J’évite, autant que faire se peut, de donner des conseils aux ministres. J’aime écrire à des gens responsables, plutôt que d’écrire des tribunes dans la presse, par exemple. J’écrivais beaucoup à Rima Abdul-Malak lorsqu’elle était encore ministre l’an dernier. J’ai par ailleurs une obligation de réserve ; je ne veux pas donner le sentiment d’être partisan. Mais, j’ai un slogan préféré qui résume ma vision d’une politique culturelle vertueuse : “Small is beautiful”. C’est cela qui est important. Car je me méfie de toutes les formes d’hyper-concentration, qui sont le contraire même de la liberté. Or, dans le champ de la culture, tous secteurs confondus, ce phénomène de concentration est aujourd’hui très inquiétant. Je n’ai jamais encouragé les mammouths. Nous sommes quand même le pays où il y a encore le plus grand nombre de cinémas, de librairies, de théâtres, par habitant. C’est ce modèle culturel qu’il faut préserver. J’invite à préserver chaque lieu de création comme un trésor à chérir.

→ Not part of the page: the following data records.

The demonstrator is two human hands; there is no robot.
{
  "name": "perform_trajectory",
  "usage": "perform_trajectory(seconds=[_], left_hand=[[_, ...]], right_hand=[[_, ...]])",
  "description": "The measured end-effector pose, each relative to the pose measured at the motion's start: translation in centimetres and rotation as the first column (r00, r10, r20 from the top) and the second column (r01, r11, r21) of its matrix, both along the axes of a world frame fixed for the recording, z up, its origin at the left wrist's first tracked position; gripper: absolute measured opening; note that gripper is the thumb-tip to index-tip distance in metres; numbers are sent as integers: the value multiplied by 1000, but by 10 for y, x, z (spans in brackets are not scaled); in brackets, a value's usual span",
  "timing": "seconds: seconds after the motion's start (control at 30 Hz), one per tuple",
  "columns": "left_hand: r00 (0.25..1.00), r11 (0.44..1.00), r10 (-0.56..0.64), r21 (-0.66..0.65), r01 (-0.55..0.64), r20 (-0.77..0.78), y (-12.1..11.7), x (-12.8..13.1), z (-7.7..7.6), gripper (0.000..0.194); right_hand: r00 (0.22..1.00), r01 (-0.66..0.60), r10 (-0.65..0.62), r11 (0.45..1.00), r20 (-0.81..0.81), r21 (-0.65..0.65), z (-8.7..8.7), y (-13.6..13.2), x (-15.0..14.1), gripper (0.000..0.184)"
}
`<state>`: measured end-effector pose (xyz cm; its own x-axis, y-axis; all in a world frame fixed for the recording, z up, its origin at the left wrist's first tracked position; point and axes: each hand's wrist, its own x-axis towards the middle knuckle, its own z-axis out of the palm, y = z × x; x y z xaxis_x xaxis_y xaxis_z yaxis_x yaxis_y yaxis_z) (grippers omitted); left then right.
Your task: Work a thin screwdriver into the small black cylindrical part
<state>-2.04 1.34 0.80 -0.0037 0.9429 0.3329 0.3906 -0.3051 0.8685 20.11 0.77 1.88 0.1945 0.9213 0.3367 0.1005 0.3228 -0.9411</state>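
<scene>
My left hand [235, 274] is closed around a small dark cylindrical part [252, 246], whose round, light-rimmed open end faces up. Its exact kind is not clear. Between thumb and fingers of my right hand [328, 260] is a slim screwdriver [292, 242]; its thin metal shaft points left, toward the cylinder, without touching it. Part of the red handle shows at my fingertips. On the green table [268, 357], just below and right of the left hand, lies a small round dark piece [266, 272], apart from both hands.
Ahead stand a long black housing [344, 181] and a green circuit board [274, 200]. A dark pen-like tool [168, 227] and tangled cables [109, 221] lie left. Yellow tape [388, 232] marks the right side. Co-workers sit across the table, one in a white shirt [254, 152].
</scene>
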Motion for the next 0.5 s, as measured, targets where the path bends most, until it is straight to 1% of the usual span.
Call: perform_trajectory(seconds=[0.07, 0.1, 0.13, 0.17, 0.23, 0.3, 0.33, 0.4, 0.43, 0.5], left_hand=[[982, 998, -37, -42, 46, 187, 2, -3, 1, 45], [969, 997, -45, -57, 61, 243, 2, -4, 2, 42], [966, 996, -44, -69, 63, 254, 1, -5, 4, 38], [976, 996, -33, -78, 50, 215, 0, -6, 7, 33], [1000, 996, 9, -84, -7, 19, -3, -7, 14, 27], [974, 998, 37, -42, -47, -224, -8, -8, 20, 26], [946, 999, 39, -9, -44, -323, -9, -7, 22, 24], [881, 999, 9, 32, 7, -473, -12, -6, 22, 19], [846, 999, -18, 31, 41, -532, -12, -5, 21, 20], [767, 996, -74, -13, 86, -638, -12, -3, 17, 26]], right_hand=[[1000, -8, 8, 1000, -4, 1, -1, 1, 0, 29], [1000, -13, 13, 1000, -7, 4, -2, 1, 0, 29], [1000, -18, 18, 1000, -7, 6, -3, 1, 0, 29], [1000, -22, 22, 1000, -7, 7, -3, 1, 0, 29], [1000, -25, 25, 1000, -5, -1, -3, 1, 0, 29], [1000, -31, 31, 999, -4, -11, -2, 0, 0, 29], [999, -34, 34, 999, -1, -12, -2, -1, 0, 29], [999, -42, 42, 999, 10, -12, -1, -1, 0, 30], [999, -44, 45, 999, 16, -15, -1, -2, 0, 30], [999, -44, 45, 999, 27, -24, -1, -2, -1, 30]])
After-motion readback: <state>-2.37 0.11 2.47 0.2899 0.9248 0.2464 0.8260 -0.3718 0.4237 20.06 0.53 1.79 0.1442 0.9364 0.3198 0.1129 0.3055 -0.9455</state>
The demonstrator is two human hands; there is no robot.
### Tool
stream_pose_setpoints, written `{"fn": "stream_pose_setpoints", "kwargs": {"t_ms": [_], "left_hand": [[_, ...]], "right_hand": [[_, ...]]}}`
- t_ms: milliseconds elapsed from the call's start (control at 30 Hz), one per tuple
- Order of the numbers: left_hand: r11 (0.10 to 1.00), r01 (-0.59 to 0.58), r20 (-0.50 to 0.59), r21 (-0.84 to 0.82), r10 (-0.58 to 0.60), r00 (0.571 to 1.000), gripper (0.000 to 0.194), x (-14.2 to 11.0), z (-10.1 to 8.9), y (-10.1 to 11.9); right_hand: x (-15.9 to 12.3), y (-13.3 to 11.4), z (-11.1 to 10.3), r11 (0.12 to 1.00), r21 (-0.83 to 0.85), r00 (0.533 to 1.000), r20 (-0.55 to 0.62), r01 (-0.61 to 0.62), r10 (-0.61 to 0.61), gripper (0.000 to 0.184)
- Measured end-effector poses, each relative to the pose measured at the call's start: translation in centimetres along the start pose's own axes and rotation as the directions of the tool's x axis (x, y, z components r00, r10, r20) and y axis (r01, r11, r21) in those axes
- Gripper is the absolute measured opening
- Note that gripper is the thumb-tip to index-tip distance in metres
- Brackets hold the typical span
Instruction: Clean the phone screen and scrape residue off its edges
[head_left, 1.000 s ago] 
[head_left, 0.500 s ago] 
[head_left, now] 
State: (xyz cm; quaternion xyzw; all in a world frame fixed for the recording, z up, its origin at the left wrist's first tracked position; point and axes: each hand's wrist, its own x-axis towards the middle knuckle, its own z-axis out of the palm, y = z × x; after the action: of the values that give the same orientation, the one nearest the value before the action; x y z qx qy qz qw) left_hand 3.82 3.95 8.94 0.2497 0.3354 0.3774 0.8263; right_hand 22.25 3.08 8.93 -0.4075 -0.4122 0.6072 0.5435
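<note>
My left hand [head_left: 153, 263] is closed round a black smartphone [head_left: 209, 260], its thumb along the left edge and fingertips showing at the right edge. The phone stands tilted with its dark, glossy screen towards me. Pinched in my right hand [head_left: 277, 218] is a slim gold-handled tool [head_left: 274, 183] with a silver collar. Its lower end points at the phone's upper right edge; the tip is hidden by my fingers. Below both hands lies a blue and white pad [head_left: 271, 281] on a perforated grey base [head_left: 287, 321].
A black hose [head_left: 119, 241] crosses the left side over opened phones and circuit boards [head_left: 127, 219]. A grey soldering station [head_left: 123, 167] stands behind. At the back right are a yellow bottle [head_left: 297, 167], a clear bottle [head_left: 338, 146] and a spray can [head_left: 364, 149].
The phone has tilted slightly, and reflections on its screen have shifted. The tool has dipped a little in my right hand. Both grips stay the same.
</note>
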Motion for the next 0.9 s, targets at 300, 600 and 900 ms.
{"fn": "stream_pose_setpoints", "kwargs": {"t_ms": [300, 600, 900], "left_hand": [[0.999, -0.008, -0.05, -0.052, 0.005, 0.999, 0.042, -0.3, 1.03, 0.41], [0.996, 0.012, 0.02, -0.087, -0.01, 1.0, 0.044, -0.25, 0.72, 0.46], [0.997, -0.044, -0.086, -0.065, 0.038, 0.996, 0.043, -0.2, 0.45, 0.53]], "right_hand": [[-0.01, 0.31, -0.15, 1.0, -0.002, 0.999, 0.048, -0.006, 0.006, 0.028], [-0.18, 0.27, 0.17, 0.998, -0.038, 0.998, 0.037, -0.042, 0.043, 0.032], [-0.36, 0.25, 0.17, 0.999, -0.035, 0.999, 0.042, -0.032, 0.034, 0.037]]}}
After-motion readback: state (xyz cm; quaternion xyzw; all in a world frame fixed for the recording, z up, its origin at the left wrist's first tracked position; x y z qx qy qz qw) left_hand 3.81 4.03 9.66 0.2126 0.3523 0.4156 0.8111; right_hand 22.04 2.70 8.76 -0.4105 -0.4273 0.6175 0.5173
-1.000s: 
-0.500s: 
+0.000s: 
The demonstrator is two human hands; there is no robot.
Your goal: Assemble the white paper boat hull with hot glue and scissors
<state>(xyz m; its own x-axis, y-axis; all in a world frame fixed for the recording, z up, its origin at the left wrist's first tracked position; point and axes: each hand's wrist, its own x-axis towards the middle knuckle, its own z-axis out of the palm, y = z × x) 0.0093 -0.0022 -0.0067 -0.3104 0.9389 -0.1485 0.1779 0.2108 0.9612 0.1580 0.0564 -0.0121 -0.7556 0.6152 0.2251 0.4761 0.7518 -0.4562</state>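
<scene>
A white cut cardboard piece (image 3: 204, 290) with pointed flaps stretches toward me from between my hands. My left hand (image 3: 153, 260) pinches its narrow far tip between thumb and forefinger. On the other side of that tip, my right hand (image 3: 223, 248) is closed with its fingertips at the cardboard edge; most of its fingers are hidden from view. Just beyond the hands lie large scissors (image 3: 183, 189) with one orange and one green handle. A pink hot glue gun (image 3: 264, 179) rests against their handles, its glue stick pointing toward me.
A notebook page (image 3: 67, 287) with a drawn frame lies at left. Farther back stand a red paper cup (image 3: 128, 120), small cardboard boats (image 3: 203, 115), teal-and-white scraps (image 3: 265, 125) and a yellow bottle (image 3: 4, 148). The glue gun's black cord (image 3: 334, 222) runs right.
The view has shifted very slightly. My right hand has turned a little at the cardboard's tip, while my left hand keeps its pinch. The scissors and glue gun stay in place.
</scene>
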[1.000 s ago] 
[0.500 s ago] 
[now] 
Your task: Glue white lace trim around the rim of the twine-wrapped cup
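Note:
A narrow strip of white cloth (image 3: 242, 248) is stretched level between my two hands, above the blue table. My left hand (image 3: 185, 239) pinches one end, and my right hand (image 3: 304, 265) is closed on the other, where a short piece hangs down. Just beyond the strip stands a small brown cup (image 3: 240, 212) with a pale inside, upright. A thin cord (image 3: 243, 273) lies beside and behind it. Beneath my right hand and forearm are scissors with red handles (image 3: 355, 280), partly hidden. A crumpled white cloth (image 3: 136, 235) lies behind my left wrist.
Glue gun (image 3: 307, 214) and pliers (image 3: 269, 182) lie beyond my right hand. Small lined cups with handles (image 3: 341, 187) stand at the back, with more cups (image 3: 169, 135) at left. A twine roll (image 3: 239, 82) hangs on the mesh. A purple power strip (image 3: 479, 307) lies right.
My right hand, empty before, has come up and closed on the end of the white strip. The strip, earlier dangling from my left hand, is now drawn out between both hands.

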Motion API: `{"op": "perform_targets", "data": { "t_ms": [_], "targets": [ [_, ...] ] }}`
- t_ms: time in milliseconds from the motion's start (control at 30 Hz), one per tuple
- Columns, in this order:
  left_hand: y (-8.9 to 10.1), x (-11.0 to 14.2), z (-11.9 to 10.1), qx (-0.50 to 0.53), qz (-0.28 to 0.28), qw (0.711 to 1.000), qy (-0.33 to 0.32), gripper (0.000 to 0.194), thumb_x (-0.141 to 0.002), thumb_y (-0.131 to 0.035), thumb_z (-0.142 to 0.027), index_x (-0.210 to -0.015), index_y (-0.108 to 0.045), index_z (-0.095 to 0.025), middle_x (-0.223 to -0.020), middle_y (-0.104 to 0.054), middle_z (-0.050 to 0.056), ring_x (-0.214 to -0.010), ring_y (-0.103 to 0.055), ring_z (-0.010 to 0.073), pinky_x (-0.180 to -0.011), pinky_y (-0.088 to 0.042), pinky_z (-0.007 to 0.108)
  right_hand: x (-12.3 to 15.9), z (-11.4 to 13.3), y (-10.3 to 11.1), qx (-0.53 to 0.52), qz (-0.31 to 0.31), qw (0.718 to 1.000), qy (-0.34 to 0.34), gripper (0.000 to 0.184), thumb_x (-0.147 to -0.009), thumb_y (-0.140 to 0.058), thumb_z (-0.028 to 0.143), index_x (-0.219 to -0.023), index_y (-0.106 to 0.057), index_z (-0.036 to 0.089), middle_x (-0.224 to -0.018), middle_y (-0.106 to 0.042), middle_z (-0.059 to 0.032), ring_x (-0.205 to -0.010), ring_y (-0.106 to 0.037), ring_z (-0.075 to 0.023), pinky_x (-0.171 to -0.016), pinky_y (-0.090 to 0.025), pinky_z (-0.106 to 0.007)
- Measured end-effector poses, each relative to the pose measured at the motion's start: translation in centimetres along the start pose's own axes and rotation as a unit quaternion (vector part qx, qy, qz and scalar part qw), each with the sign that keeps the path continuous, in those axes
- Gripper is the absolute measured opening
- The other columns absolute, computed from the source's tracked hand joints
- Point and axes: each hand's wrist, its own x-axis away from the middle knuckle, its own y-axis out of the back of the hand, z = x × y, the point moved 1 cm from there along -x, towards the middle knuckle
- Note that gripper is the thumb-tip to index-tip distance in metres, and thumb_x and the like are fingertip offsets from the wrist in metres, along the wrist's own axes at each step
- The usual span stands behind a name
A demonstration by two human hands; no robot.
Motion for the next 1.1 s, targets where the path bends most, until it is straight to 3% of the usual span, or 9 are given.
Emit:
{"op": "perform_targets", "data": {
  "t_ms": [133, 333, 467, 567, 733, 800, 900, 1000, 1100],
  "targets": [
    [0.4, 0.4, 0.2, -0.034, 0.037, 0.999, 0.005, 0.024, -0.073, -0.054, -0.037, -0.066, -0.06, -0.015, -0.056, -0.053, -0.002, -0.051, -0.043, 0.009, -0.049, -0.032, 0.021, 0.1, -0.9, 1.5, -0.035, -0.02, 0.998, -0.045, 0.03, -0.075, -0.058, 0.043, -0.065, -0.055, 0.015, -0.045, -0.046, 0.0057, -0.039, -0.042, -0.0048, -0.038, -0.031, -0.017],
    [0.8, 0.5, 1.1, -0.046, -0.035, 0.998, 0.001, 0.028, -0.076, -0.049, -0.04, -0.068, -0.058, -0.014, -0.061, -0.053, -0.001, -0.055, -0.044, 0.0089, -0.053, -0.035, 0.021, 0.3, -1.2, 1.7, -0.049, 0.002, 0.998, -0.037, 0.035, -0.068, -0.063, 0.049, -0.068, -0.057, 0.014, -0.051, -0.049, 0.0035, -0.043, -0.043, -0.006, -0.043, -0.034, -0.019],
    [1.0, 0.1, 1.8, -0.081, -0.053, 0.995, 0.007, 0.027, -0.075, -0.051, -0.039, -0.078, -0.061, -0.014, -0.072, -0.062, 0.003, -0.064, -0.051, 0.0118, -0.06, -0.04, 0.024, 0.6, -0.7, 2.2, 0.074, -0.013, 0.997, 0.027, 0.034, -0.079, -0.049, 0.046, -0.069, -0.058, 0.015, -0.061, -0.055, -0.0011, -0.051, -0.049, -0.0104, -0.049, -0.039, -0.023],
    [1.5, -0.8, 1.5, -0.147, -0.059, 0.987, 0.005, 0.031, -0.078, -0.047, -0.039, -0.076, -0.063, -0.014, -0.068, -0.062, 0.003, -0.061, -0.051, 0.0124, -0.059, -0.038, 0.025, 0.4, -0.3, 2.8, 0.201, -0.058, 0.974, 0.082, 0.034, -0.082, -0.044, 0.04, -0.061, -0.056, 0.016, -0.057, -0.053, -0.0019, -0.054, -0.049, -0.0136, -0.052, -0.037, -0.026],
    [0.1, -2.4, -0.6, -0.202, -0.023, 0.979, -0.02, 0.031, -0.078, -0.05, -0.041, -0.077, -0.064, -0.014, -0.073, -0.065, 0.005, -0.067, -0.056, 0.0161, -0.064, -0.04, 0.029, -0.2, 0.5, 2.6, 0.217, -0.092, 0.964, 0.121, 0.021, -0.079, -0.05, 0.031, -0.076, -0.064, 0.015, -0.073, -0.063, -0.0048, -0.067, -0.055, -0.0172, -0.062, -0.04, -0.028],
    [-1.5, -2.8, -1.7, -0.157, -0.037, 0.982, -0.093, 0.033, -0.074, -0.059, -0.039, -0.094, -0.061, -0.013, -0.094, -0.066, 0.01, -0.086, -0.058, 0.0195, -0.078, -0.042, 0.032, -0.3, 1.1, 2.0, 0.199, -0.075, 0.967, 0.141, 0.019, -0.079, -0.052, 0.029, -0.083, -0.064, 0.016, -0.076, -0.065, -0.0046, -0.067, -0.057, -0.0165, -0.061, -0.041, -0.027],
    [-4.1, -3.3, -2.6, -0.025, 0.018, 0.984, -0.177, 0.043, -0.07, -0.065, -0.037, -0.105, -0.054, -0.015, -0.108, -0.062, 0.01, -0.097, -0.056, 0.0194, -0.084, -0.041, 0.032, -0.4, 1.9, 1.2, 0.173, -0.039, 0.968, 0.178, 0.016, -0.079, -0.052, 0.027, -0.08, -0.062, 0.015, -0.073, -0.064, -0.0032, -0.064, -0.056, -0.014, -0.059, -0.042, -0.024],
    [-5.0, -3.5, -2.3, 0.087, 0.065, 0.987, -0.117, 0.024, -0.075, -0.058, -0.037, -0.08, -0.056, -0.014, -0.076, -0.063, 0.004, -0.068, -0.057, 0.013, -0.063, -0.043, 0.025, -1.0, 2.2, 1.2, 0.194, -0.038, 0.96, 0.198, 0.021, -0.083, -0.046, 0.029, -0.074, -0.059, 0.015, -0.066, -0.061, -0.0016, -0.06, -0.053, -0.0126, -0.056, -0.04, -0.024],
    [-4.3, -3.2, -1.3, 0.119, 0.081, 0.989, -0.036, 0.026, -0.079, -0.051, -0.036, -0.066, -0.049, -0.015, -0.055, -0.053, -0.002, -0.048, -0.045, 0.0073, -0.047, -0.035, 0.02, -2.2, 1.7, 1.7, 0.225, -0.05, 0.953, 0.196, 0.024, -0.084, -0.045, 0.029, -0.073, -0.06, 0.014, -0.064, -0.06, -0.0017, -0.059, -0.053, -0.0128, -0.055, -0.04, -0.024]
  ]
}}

Mais ce modèle, que vous avez contribué à construire dans les années 1980, se fragilise ! Quel rôle doit jouer l’État, selon vous, pour lutter contre cette concentration et pour mieux protéger les petites structures et les artistes ?
La question la plus importante, c’est l’urgence d’une loi anti-concentration qui protège la liberté et l’indépendance. Le mot “exception culturelle”, je l’ai inventé, au moment de la loi sur le prix unique du livre. La conviction que je portais en 1981, c’est qu’un livre n’est pas une marchandise comme une autre. Il ne faut pas lui soumettre le même régime fiscal que celui d’une boîte de conserve. L’exception culturelle, c’est une exception dans le régime des prix, des subventions, de la fiscalité, de la rémunération des artistes… Aujourd’hui, je plaide avant tout pour une exception du budget de la culture et de la recherche. C’est une question de choix politique.
On vous croise encore souvent dans des spectacles. D’où vient votre curiosité intacte ?
Mais c’est ma vie ! Je suis amoureux du théâtre, de l’art en général, depuis que j’ai 10 ans. Cela ne m’a jamais quitté. Le désert culturel français existait en 1981 ; il n’y avait en France que quelques centres dramatiques nationaux. L’élan de la décentralisation a peuplé ce désert.